• _TASK BRIEF_
In full and exactly, please return the records, but keep out the pictures.

• _ENTRIES PROVIDED_
========================

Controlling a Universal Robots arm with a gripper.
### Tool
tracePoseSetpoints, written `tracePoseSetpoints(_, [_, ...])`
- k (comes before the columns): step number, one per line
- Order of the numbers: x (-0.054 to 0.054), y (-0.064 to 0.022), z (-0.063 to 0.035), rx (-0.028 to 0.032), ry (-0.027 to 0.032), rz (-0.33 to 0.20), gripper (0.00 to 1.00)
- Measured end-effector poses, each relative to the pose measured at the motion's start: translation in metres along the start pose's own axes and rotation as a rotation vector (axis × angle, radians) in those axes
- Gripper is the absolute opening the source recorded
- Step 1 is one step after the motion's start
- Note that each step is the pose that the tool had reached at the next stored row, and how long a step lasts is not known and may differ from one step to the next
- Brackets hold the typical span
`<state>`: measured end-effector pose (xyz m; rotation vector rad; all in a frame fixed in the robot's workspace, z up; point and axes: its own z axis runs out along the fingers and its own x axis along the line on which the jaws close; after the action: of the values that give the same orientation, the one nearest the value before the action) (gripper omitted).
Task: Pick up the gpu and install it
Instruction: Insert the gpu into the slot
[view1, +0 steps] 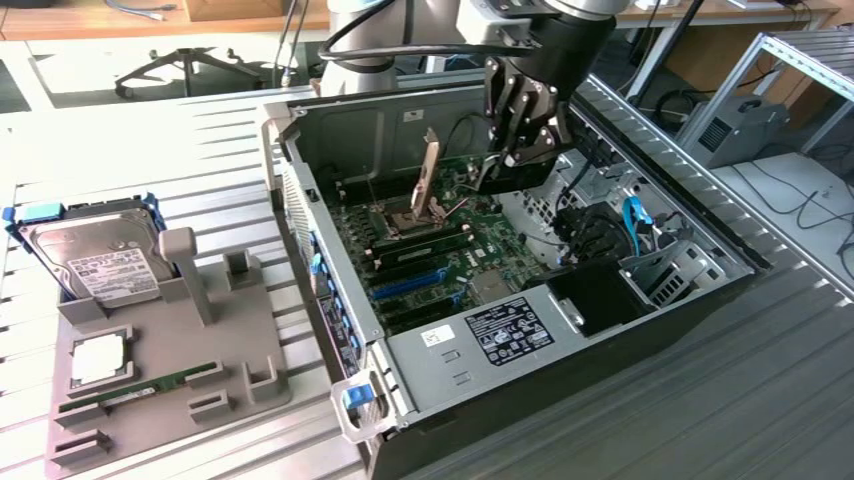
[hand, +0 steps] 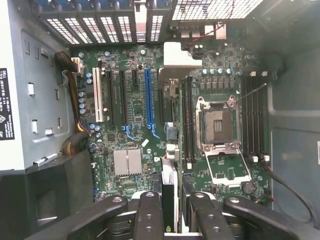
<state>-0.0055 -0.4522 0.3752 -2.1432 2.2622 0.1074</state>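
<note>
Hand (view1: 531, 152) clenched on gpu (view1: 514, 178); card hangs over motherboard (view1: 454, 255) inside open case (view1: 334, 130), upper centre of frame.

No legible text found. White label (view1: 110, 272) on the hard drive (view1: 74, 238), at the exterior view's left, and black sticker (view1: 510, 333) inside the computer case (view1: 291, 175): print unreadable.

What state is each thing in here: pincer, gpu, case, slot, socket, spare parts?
pincer: shut on the gpu.
gpu: held edge-on above the motherboard, not seated.
computer case: on its side, side panel off.
blue slot: empty.
CPU socket: empty, cover raised.
hard drive: propped in the grey holder.
RAM stick: lying flat in the grey holder.
</note>
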Motion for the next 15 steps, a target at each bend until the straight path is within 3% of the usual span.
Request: tracePoseSetpoints(15, [0.0068,0.0014,0.0048,0.0001,0.0000,0.000,0.27])
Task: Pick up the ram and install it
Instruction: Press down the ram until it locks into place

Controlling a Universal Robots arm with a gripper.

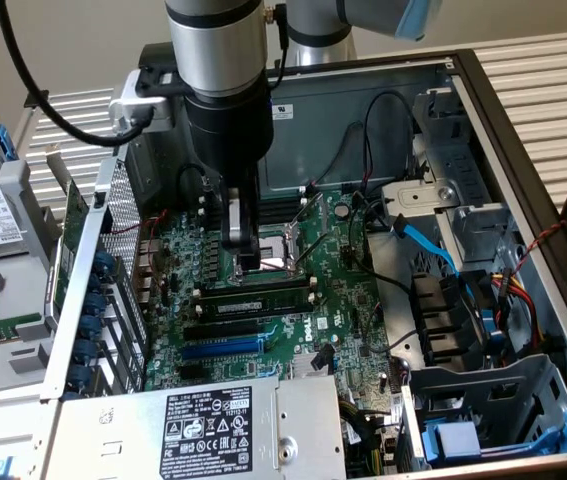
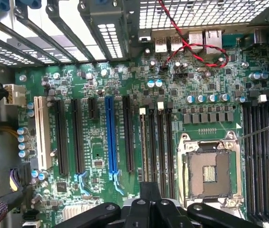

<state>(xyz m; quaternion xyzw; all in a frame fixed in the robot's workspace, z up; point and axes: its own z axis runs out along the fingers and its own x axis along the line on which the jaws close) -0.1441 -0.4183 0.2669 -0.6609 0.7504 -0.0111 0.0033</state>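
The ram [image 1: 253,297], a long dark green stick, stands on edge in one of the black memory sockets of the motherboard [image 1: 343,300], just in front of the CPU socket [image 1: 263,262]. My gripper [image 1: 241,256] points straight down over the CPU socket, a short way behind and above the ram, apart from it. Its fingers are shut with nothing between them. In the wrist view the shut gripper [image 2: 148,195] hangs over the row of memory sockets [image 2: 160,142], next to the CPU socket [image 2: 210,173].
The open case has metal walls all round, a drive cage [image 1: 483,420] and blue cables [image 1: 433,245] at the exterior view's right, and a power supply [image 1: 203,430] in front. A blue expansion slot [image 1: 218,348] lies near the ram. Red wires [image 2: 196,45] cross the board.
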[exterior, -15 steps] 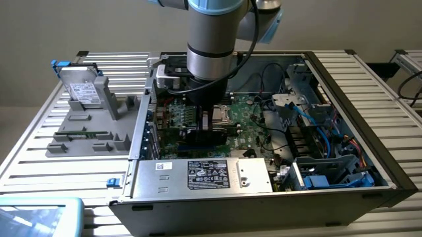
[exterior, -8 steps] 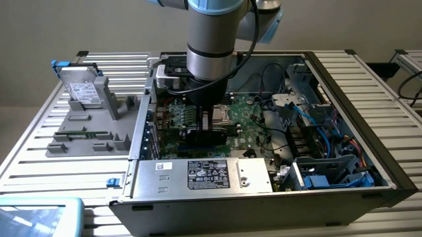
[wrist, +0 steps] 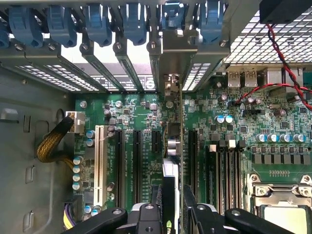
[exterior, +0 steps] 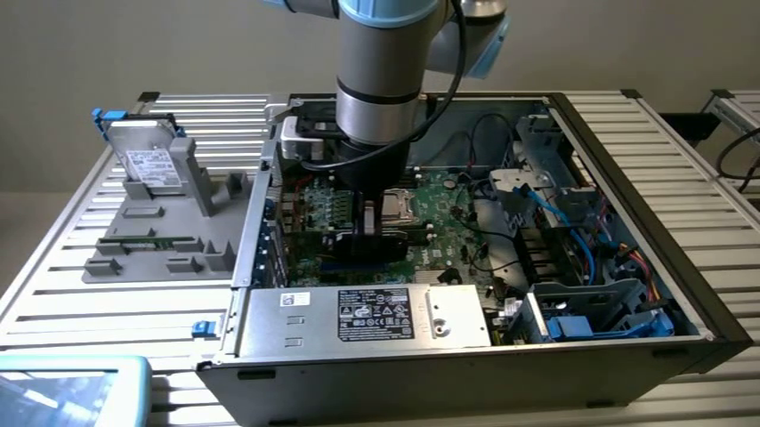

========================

• _ANSWER BELOW_
Controlling a Universal Robots arm with a gripper.
### Tool
tracePoseSetpoints, written `tracePoseSetpoints(_, [_, ...])`
- k (comes before the columns): step number, one per line
- Order of the numbers: x (-0.054 to 0.054), y (-0.064 to 0.022), z (-0.063 to 0.035), rx (-0.028 to 0.032), ry (-0.027 to 0.032), rz (-0.33 to 0.20), gripper (0.00 to 1.00)
- Measured end-effector poses, each relative to the pose measured at the motion's start: translation in metres along the start pose's own axes and rotation as a rotation vector (axis × angle, radians) in those axes
- Gripper is the absolute opening the source recorded
- Step 1 is one step after the motion's start
- Note that each step is the pose that the tool had reached at the next stored row, and how long a step lasts is not known and may differ from one step to the next
- Brackets hold the typical span
`<state>`: measured end-effector pose (xyz m; rotation vector rad; all in a frame fixed in the robot's workspace, z up; point and axes: its own z axis runs out along the fingers and its own x axis along the line on which the jaws close; after the action: of the values that give the same orientation, the one nearest the value before the action) (gripper omitted).
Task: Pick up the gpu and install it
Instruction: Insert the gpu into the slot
[view1, +0 steps] 
[hand, +0 steps] 
<state>-0.0055 -0.4522 0.3752 -2.1432 2.2622 0.1074</state>
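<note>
Hand (view1: 531, 152) clenched on gpu (view1: 514, 178); card hangs over motherboard (view1: 454, 255) inside open case (view1: 334, 130), upper centre of frame.

No legible text found. White label (view1: 110, 272) on the hard drive (view1: 74, 238), at the exterior view's left, and black sticker (view1: 510, 333) inside the computer case (view1: 291, 175): print unreadable.

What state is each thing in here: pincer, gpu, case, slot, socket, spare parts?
pincer: shut on the gpu.
gpu: held edge-on above the motherboard, not seated.
computer case: on its side, side panel off.
blue slot: empty.
CPU socket: empty, cover raised.
hard drive: propped in the grey holder.
RAM stick: lying flat in the grey holder.
</note>
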Motion for the next 15 steps, a target at each bend until the straight path is within 3% of the usual span.
Request: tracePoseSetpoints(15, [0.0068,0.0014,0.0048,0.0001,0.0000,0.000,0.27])
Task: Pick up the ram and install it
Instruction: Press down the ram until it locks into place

Controlling a Universal Robots arm with a gripper.


<state>(xyz m; quaternion xyzw; all in a frame fixed in the robot's workspace, z up; point and axes: its own z axis runs out along the fingers and its own x axis along the line on which the jaws close) -0.1441 -0.4183 0.2669 -0.6609 0.7504 -0.0111 0.0033</state>
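The ram [image 1: 253,297], a long dark green stick, stands on edge in one of the black memory sockets of the motherboard [image 1: 343,300], just in front of the CPU socket [image 1: 263,262]. My gripper [image 1: 241,256] points straight down over the CPU socket, a short way behind and above the ram, apart from it. Its fingers are shut with nothing between them. In the wrist view the shut gripper [image 2: 148,195] hangs over the row of memory sockets [image 2: 160,142], next to the CPU socket [image 2: 210,173].
The open case has metal walls all round, a drive cage [image 1: 483,420] and blue cables [image 1: 433,245] at the exterior view's right, and a power supply [image 1: 203,430] in front. A blue expansion slot [image 1: 218,348] lies near the ram. Red wires [image 2: 196,45] cross the board.
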[exterior, -15 steps] 
[exterior, -8 steps] 
[wrist, +0 steps] 
[exterior, +0 steps] 

Nothing further is required for this answer.